■ Your task: All of the lines below are to be transcribed faithfully, with pictures excluded from the copy.

==================================================

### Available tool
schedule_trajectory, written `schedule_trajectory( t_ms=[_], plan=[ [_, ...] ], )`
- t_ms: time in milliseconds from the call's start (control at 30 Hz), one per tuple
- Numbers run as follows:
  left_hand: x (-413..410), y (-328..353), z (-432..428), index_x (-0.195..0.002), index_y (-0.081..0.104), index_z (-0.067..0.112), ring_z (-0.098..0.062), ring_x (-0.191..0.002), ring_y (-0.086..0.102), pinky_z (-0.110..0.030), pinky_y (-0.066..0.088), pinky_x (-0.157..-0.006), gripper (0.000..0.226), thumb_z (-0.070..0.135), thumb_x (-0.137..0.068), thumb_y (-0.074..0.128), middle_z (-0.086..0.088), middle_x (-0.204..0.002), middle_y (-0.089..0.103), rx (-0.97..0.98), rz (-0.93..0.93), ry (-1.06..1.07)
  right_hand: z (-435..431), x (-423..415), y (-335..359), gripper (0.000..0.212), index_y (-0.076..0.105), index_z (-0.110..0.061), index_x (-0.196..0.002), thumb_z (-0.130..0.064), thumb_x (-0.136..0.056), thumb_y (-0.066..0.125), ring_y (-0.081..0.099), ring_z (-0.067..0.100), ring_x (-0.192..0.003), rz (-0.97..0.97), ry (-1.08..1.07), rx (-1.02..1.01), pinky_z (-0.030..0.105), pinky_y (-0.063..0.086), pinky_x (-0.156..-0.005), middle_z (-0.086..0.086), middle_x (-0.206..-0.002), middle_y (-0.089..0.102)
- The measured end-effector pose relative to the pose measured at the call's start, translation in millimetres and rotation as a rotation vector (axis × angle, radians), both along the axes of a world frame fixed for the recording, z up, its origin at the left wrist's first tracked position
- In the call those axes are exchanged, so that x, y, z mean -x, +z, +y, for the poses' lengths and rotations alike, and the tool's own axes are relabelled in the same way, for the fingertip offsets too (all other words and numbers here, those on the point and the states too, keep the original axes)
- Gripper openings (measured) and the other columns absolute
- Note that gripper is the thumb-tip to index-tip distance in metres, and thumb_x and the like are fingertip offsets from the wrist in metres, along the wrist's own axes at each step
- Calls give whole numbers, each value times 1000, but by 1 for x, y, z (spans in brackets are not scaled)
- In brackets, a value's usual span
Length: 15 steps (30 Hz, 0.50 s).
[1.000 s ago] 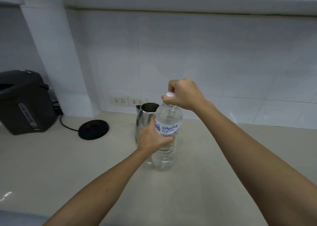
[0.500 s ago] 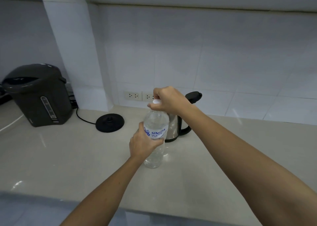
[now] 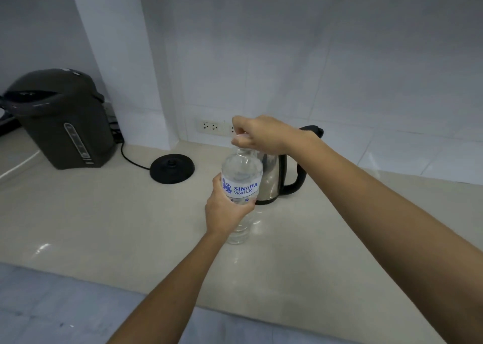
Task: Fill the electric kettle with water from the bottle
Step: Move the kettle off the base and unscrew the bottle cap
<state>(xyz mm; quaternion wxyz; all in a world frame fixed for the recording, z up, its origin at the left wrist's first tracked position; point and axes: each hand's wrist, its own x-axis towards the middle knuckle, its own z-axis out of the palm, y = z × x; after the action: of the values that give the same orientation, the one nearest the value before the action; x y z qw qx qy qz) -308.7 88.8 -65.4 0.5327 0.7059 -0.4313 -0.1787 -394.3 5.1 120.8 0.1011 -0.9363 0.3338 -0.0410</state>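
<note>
A clear plastic water bottle (image 3: 241, 172) with a white and blue label stands upright on the beige counter (image 3: 104, 213). My left hand (image 3: 226, 207) grips its middle from the left side. My right hand (image 3: 257, 134) is closed over the bottle's top, with the white cap hidden under the fingers. Just behind the bottle stands the steel electric kettle (image 3: 273, 179) with a black handle (image 3: 298, 180) on its right; my right hand and the bottle cover its top and left side.
The kettle's round black base (image 3: 172, 171) lies to the left, with a cord running to a dark hot-water dispenser (image 3: 58, 119) at far left. Wall sockets (image 3: 210, 127) sit low on the tiled wall. The counter's front edge (image 3: 130, 288) runs across below my arms.
The view has shifted, so the scene sits further right and lower in frame. Both hands stay on the bottle; my right hand has turned a little at the cap.
</note>
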Motion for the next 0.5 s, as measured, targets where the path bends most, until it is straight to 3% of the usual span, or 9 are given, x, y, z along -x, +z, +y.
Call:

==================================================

■ Answer for the task:
### Available tool
schedule_trajectory, written `schedule_trajectory( t_ms=[_], plan=[ [_, ...] ], )`
- t_ms: time in milliseconds from the call's start (control at 30 Hz), one per tuple
- Numbers run as follows:
  left_hand: x (-413..410), y (-328..353), z (-432..428), index_x (-0.195..0.002), index_y (-0.081..0.104), index_z (-0.067..0.112), ring_z (-0.098..0.062), ring_x (-0.191..0.002), ring_y (-0.086..0.102), pinky_z (-0.110..0.030), pinky_y (-0.066..0.088), pinky_x (-0.157..-0.006), gripper (0.000..0.226), thumb_z (-0.070..0.135), thumb_x (-0.137..0.068), thumb_y (-0.074..0.128), middle_z (-0.086..0.088), middle_x (-0.204..0.002), middle_y (-0.089..0.103), rx (-0.97..0.98), rz (-0.93..0.93), ry (-1.06..1.07)
  right_hand: z (-435..431), x (-423..415), y (-335..359), gripper (0.000..0.212), index_y (-0.076..0.105), index_z (-0.110..0.061), index_x (-0.196..0.002), thumb_z (-0.130..0.064), thumb_x (-0.136..0.056), thumb_y (-0.066..0.125), ring_y (-0.081..0.099), ring_z (-0.067..0.100), ring_x (-0.192..0.003), rz (-0.97..0.97), ry (-1.08..1.07), rx (-1.02..1.01), pinky_z (-0.030..0.105), pinky_y (-0.063..0.086), pinky_x (-0.156..-0.005), middle_z (-0.086..0.086), middle_x (-0.206..-0.002), middle_y (-0.089..0.102)
- The measured end-effector pose relative to the pose measured at the call's start, translation in millimetres and rotation as a rotation vector (axis × angle, radians), both along the axes of a world frame fixed for the recording, z up, its origin at the left wrist's first tracked position
- In the call those axes are exchanged, so that x, y, z mean -x, +z, +y, for the poses' lengths and rotations alike, and the tool's own axes are relabelled in the same way, for the fingertip offsets too (all other words and numbers here, those on the point and the states too, keep the original axes)
- Gripper openings (measured) and the other columns absolute
- Note that gripper is the thumb-tip to index-tip distance in metres, and thumb_x and the like are fingertip offsets from the wrist in metres, along the wrist's own axes at each step
- Calls give whole numbers, each value times 1000, but by 1 for x, y, z (spans in brackets are not scaled)
- In brackets, a value's usual span
Length: 15 steps (30 Hz, 0.50 s).
[1.000 s ago] 
[0.500 s ago] 
[now] 
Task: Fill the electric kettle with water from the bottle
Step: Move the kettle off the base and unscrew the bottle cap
<state>(xyz mm; quaternion wxyz; all in a world frame fixed for the recording, z up, its origin at the left wrist's first tracked position; point and axes: each hand's wrist, its own x-axis towards the middle knuckle, its own z-axis out of the palm, y = z × x; after the action: of the values that give the same orientation, the one nearest the value before the action; x y z qw qx qy qz) -308.7 88.8 -65.4 0.5327 0.7059 -0.4313 -0.1787 -394.3 5.1 120.8 0.1011 -0.9363 0.3338 -0.0410</state>
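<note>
A clear plastic water bottle (image 3: 241, 172) with a white and blue label stands upright on the beige counter (image 3: 104, 213). My left hand (image 3: 226, 207) grips its middle from the left side. My right hand (image 3: 257, 134) is closed over the bottle's top, with the white cap hidden under the fingers. Just behind the bottle stands the steel electric kettle (image 3: 273, 179) with a black handle (image 3: 298, 180) on its right; my right hand and the bottle cover its top and left side.
The kettle's round black base (image 3: 172, 171) lies to the left, with a cord running to a dark hot-water dispenser (image 3: 58, 119) at far left. Wall sockets (image 3: 210, 127) sit low on the tiled wall. The counter's front edge (image 3: 130, 288) runs across below my arms.
The view has shifted, so the scene sits further right and lower in frame. Both hands stay on the bottle; my right hand has turned a little at the cap.
</note>
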Motion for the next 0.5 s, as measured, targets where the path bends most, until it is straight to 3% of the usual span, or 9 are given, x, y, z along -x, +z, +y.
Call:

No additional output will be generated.